Please note that as part of the data capture, Kinvey will automatically store the following Twitter user attributes in the backend if they are returned by Twitter: description, id, lang, location, name, screen_name, and url. No other Twitter data will be stored.

HTTP/1.1 201 Created
Location: https://baas.kinvey.com/user/:appKey/:id
Content-Type: application/json

{
  "_id": "507242b8a8fd60a5120020b4",
  "username": "2f127d3e-94ad-44fa-8cbe-48fde6ca12bb",
  "password": "3fc29620-0cdd-419c-ac26-d6006ebab22c",
  "_socialIdentity":
  {
     "twitter":
     {
        "id": "12328904",
        "lang": "en",
        "name": "Kois Steel",
        "screen_name": "KoisSteel",
        "location": "Cambridge, USA",
        "url": "http://www.koissteel.com",
        "description": "Writer, Traveller, and Entrepreneur coach"
     }
  },
  "_kmd":
  {
     "lmt": "2012-10-17T21:14:47.975Z",
     "ect": "2012-08-27T19:24:47.975Z",
     "authtoken": "66569abc-79aa-11c3-a042-958f1bbf4661.luCTBPjmnPmu8PGMOxOrTnsvlK2H4dIQMC3jj8BULh0="
  },
  "_acl":
  {
    "creator": "507242b8a8fd60a5120020b4"
  }
}

Just like the Facebook integration feature described above, an app can use the login method to establish new Kinvey session tokens for the user in the future. When the user does a logout out of Twitter, the app should immediately followup with a Kinvey logout using the session token that was established on login.

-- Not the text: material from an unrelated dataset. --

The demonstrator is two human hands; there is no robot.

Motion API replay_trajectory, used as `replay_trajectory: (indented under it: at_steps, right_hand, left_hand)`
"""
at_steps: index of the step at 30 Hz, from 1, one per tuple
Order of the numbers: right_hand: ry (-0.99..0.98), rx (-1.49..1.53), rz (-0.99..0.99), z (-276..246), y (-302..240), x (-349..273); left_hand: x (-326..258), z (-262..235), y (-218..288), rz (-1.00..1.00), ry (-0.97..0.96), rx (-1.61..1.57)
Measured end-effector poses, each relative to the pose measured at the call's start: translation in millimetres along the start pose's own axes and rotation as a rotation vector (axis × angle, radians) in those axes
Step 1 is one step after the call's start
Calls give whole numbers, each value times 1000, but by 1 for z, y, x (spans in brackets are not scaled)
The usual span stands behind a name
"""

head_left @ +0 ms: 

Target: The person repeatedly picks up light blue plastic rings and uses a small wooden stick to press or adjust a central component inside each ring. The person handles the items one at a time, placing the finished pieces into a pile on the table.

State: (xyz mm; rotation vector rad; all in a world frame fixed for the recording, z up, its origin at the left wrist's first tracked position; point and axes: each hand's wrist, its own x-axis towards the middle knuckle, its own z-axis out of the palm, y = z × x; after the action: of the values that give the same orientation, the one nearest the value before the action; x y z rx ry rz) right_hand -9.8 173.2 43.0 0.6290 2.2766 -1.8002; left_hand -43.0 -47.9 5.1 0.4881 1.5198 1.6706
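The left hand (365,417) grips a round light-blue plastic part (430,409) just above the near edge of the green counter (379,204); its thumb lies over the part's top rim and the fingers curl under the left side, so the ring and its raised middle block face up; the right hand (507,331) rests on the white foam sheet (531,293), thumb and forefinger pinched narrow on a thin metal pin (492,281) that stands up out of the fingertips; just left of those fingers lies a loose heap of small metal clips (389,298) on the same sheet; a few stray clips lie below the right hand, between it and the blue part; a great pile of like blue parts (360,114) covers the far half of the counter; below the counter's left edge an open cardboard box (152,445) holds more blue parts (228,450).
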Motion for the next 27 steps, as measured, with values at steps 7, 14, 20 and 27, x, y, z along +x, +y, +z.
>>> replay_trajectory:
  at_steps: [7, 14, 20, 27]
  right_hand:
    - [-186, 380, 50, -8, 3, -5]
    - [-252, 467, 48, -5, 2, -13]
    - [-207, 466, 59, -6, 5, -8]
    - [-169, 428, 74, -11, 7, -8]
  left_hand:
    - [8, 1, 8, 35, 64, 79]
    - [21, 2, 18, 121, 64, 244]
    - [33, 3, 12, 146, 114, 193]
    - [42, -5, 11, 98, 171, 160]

An app can purge Twitter identity for a user from the backend by by doing an update using the Kinvey user id with the reference to "twitter" set to NULL. A purge will also automatically destroy any outstanding Kinvey session tokens for the user.

Required headers

  • Authorization
  • Content-Type: application/json

Google+

Similar to the Facebook feature described above, an app can have users login using their Google+ accounts. This allows an app to establish user identity using Google+ identities.

The first step in using Google+ user information is to integrate the Google OAuth 2.0 workflow in the app. If the app is using Google services like Google Play, integrate the corresponding authentication workflow into the app.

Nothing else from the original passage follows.